SELECT  Product.Name ,
        ProductID ,
        ProductLine,
        ListPrice,
        AVG(ListPrice) AS Avg_ListPrice,
        StandardCost
FROM  AdventureWorks2012.Production.Product
WHERE ListPrice > = 100
AND StandardCost <= 300
AND ProductLine IS NOT NULL
GROUP BY ProductID,
         ListPrice,
         Product.Name,
         ProductLine,
         ListPrice,
         StandardCost
HAVING AVG(ListPrice) < 500
ORDER BY ProductID ASC,
         Product.Name ASC,
         ListPrice DESC

 

Complete Basic Select SQL Statement

The above example was for selecting the data from a single table.
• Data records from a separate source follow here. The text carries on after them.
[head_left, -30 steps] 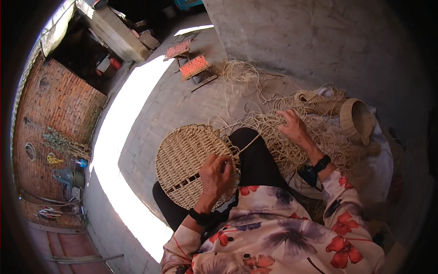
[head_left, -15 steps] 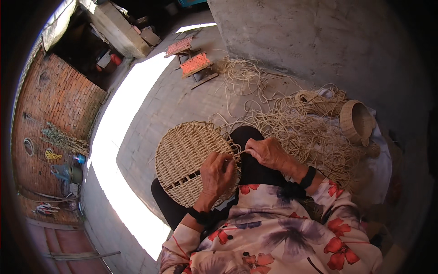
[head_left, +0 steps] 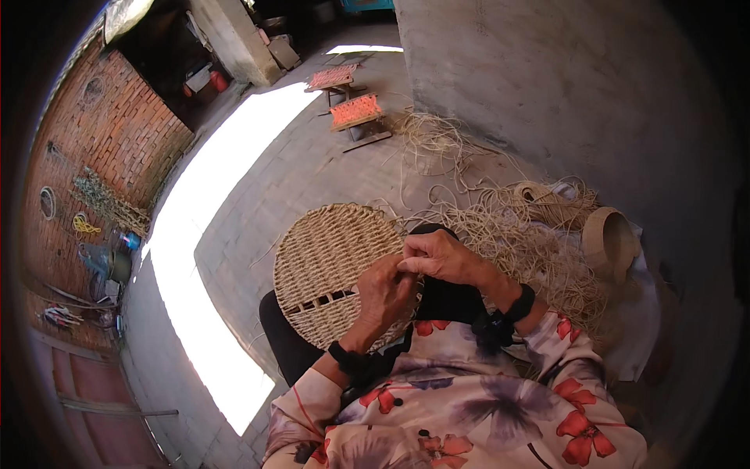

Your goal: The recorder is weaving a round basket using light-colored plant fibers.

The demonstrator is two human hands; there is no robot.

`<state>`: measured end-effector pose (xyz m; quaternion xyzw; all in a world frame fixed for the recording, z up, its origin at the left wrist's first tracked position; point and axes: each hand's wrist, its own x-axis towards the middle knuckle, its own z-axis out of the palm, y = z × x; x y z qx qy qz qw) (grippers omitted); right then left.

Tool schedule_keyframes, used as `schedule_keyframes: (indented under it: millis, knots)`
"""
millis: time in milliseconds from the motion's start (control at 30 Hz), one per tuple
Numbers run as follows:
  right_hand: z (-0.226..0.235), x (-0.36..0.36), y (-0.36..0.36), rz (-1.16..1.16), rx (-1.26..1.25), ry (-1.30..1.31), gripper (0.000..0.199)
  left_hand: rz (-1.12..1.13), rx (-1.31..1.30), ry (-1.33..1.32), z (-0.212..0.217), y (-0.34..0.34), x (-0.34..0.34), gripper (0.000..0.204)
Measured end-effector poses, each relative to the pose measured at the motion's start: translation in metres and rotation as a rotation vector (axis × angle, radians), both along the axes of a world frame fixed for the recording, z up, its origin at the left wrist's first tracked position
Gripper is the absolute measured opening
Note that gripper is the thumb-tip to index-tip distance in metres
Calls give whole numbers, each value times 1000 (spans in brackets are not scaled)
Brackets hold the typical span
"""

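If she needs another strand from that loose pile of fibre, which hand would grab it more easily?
Probably the right hand. The loose fibre pile lies on her right side, just beyond that hand. The left hand rests on the round woven mat, apparently steadying its edge, on the side away from the pile.

So the right hand (head_left: 439, 256) was way out in the loose straw pile (head_left: 539, 250) a second ago, then came back across the lap and met the left hand (head_left: 384, 293) at the mat's (head_left: 328, 258) right edge, fingertips touching. Left hand barely shifted.
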<state>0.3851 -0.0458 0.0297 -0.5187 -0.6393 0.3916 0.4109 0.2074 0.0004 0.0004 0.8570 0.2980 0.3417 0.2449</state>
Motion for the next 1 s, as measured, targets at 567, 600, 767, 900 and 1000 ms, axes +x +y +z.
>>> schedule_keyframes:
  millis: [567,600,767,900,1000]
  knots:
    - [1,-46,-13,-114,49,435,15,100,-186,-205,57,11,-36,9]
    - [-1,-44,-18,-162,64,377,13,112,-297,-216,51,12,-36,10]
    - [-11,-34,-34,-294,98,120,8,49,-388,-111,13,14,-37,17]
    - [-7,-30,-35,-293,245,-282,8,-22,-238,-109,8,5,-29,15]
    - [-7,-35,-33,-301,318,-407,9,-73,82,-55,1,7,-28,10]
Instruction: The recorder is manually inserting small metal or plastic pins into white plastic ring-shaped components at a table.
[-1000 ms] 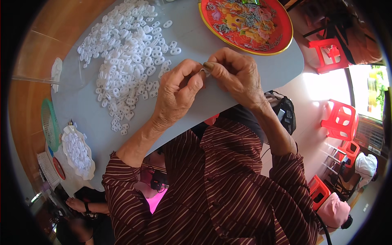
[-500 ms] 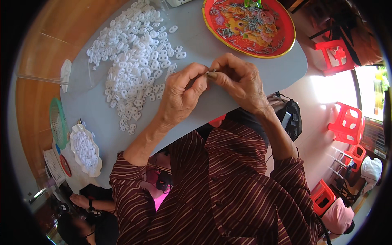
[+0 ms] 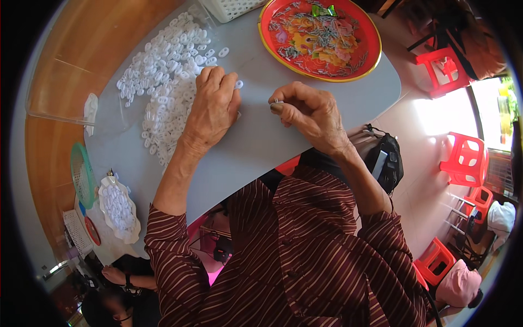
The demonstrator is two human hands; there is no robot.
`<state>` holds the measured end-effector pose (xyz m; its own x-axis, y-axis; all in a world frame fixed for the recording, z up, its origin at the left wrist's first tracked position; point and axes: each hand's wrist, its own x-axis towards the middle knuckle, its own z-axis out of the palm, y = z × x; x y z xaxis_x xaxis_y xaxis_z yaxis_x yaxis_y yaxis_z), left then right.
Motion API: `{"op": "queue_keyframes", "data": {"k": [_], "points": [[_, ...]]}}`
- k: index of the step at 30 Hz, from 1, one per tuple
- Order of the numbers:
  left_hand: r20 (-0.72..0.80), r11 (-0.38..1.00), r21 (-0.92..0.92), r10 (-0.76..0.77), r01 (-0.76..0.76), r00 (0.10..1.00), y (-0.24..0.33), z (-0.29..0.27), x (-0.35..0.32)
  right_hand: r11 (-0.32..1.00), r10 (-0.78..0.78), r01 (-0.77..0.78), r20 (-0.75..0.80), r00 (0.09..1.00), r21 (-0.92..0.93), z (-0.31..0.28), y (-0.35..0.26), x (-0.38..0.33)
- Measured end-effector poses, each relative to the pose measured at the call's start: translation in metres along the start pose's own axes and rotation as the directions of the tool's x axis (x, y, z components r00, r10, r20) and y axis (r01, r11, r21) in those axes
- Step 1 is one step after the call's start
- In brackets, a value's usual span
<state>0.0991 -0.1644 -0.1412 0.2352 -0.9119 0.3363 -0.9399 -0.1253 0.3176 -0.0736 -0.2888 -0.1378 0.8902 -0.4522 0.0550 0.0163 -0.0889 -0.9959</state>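
Note:
My left hand [image 3: 210,111] is at the right edge of a heap of small white oval plastic pieces with two holes [image 3: 169,65]. Its fingers are curled down and their tips are hidden, so what they hold, if anything, does not show. Beyond its fingers a loose white piece [image 3: 238,84] pokes out. To the right, my right hand [image 3: 313,114] is raised over the grey table [image 3: 256,136]. Thumb and forefinger pinch a small silvery metal pin [image 3: 276,100]. A red round tray with a flower print [image 3: 320,76] holds many similar metal pins [image 3: 327,32].
A green wrapper [image 3: 324,10] lies in the tray. A white perforated basket [image 3: 234,8] stands at the back. At left are a white dish of white pieces [image 3: 119,207] and a green sieve [image 3: 83,174]. Red stools [image 3: 464,159] stand at right; another person's hand [image 3: 113,274] shows lower left.
My hands, together over the table before, are now apart. The left has moved left to the heap's edge; the right has stayed nearly in place, pinching a metal pin. The view has shifted slightly.

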Motion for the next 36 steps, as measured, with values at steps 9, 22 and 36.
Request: {"op": "queue_keyframes", "data": {"k": [9, 22, 36], "points": [[0.116, 0.663, -0.649, -0.399, 0.374, 0.910, 0.030, -0.013, 0.005, 0.988, -0.023, 0.028, -0.035, 0.999, 0.150, 0.002, 0.005, -0.002], [0.437, 0.477, -0.712, -0.273, 0.515, 0.857, 0.032, -0.021, 0.008, 0.972, -0.009, 0.016, -0.029, 1.000, 0.235, 0.001, 0.008, -0.001], [0.408, 0.744, -0.585, -0.074, 0.323, 0.910, 0.024, -0.027, 0.020, 0.993, -0.065, 0.066, -0.012, 0.998, 0.098, 0.002, 0.009, -0.001]]}}
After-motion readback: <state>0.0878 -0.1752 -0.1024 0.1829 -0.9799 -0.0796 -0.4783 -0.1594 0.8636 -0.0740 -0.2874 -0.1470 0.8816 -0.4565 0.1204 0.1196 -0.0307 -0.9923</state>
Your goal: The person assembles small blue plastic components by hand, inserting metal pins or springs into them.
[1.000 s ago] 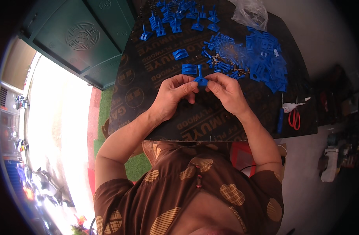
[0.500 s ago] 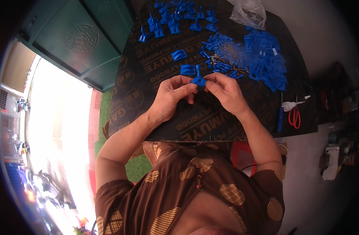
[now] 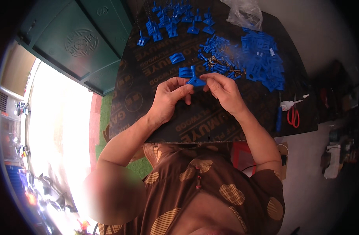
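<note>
In hand: While the left hand [image 3: 170,93] pinches its left side, a blue stemmed piece [image 3: 196,81] is held at the nearer half of the table [image 3: 163,127], its stem toward the far side.
Left hand: thumb and fingers closed on the piece.
Right hand: the right hand [image 3: 225,92] is at the piece's right end, thumb and forefinger close together; whether they grip anything, I cannot tell.
Just beyond: a ribbed blue part [image 3: 185,72] lies beside the stem, with a similar curved part [image 3: 177,58] a little farther off.
Small parts: a heap of little blue pieces [image 3: 215,44], with screws [image 3: 237,72] at its near edge.
Flat parts: right of that heap, a pile of blue plates [image 3: 261,64].
Far left: a cluster of stemmed blue pieces [image 3: 172,20].
Far edge: a crumpled clear plastic bag [image 3: 245,15].
Right side: red-handled scissors [image 3: 293,118], a white nozzled bottle [image 3: 288,105] and a blue-handled tool [image 3: 279,119].
Left of the table: a green door [image 3: 80,44].
</note>
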Tool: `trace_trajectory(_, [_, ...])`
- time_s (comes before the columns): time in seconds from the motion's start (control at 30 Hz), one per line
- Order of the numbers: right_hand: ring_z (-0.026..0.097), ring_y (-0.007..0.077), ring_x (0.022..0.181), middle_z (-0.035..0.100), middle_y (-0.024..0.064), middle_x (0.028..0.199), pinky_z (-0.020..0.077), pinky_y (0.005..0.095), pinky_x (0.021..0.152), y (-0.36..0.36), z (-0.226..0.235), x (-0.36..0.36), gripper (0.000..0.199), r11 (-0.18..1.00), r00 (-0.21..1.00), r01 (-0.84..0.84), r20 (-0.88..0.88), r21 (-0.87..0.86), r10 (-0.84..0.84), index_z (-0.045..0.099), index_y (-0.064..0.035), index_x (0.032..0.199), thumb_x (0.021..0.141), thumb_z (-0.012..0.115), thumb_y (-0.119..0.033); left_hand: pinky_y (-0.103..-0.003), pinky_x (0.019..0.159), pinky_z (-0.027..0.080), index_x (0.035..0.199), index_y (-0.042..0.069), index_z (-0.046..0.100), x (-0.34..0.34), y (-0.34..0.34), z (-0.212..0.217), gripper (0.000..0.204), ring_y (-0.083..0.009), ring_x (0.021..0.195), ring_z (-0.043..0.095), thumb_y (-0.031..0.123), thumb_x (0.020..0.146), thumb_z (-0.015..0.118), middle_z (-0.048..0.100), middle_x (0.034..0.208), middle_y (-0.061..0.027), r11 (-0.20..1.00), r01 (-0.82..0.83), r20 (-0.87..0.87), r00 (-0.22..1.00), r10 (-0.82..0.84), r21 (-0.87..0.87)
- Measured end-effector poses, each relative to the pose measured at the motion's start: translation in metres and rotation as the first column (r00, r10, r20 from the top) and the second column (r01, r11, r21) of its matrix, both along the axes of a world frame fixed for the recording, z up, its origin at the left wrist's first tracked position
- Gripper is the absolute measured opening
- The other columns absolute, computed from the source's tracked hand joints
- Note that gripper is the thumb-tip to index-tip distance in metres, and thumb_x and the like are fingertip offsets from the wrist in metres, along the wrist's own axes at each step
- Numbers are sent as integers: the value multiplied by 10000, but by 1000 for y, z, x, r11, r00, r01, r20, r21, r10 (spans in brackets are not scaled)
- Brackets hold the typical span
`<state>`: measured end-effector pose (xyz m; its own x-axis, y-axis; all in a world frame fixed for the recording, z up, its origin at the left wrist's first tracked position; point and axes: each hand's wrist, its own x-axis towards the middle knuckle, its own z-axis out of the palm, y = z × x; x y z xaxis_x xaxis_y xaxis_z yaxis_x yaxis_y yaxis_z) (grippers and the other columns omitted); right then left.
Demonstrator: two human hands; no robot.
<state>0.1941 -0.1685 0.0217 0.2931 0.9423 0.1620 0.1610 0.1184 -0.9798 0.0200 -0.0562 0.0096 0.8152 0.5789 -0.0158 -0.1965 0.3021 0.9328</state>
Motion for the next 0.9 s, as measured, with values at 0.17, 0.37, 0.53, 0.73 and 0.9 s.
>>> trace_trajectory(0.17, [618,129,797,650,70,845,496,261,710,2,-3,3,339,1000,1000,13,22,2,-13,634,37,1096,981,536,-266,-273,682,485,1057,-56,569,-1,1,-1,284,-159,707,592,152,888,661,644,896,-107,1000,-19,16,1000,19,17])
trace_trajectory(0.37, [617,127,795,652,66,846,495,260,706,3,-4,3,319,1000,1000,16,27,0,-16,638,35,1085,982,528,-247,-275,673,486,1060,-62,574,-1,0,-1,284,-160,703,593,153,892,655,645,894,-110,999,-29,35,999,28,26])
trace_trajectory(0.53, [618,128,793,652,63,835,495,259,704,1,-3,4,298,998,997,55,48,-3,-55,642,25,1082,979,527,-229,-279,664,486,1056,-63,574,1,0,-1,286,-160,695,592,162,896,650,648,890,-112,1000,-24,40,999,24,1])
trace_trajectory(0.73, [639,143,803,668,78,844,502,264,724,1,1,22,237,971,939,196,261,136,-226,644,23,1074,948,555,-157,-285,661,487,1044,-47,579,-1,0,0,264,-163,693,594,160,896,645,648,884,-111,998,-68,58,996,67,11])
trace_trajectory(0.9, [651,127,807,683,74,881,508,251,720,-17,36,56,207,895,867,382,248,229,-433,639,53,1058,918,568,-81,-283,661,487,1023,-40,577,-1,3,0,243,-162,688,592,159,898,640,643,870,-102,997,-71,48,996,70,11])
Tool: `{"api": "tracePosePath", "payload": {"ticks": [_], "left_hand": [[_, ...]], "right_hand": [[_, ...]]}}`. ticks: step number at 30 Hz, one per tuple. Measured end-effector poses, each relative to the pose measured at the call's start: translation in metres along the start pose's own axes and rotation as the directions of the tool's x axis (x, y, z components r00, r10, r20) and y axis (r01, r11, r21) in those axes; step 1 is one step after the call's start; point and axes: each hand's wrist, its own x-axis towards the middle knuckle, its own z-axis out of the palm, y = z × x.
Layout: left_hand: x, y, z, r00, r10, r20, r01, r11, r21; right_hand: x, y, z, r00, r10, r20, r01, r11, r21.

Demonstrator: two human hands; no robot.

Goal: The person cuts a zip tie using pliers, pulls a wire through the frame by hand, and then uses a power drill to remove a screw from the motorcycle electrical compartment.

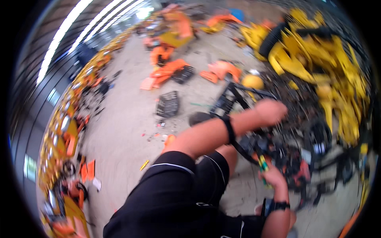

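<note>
1. A dark machine assembly (pixel 278 152) of black and orange parts is seen on the floor (pixel 127 131) before the person, apparently only partly taken apart; motion blur hides detail.
2. The right hand (pixel 272 176) is closed around a yellow-green handled tool (pixel 263 164), applied to the assembly.
3. The left hand (pixel 272 112) is pressed on the assembly's upper frame, fingers curled; the exact grip cannot be told.
4. Detached orange covers (pixel 166 73), black grilles (pixel 168 104) and a yellow heap (pixel 317 59) are noted around, so much work is judged outstanding.

My left hand (pixel 272 112) grips a black machine (pixel 274 148); my right hand (pixel 272 176) holds a yellow-green screwdriver (pixel 263 163) against it.
</note>
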Motion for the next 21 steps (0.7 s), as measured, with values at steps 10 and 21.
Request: {"api": "tracePosePath", "payload": {"ticks": [10, 21], "left_hand": [[0.003, 0.01, -0.049, 0.99, -0.074, -0.122, 0.102, 0.966, 0.237], [-0.031, 0.023, -0.104, 0.972, -0.141, -0.186, 0.175, 0.967, 0.183]], "right_hand": [[-0.056, -0.073, 0.03, 0.658, -0.392, 0.642, 0.131, 0.9, 0.415], [-0.088, -0.09, 0.119, 0.625, -0.653, 0.427, 0.637, 0.743, 0.204]]}}
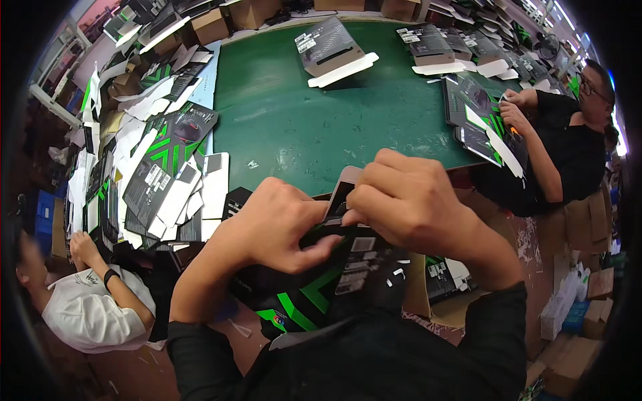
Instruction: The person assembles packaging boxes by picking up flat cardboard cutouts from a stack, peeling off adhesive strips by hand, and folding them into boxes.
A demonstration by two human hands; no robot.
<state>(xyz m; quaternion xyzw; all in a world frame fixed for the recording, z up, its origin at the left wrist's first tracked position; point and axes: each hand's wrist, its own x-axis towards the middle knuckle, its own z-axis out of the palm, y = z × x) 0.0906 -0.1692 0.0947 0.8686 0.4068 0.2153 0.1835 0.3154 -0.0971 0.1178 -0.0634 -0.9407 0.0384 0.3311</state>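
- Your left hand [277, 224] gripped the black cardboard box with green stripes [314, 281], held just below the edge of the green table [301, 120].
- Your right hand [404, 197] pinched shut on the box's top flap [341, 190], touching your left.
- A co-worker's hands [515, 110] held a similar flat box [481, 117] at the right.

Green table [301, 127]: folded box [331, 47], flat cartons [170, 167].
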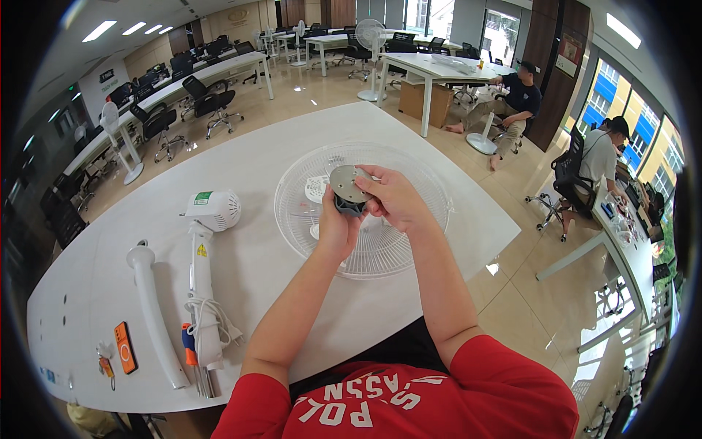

The tables will most likely be in normalized form when working on either RMDBS database with dimensional modeling or OLAP cubes and since the data would reside on a large number of normalized tables; while retrieving data, a SQL query needs to be constructed that will join different tables related by Primary keys and Foreign keys. I covered Normalization upto 3NF in this post.

Each table is created/designed to have at least a unique primary key (PK) for every row and the tables can be related to other tables by using Foreign Key(FK) as shown in the example below.

Primary Key and Foreign Key Relation

 

ProductID is the Primary Key in Product table and ProductSubcategoryID is one of the Foreign key. You can see that ProductSubcategory has ProductSubcategoryID as its Primary key and these two tables can be joined through the Primary Key – Foreign key join.

Let’s join Product and ProductSubcategory tables. Note how we applied an inner join on the third row. Right Outer join, Left Outer join or Outer Joins can also be applied depending on what result set you are trying to retrieve.

SELECT  Product.Name , ProductID , ProductLine , Product.ProductSubcategoryID
FROM  AdventureWorks2012.Production.Product AS Product
INNER JOIN AdventureWorks2012.Production.ProductSubcategory AS ProductSubCat
ON Product.ProductSubcategoryID = ProductSubCat.ProductSubcategoryID

 

Resultset 1 basic join

Let’s understand SubQuery concept.  Take tables “Product”, “BillofMaterials” and “UnitMeasure” for selecting products that are of subcategory code “12” and the products should be in “Each”. There are 38 unit measure codes in “BillofMaterials” table  and the Name of those unit measure codes are in the table “UnitMeasure”. So lets say you don’t want to look up the Name from the UnitMeasure table manually to find out the code(for “Each” in this case)  that you want to filter the result set for. We can write a subquery that will get the measure code for selected measure code name.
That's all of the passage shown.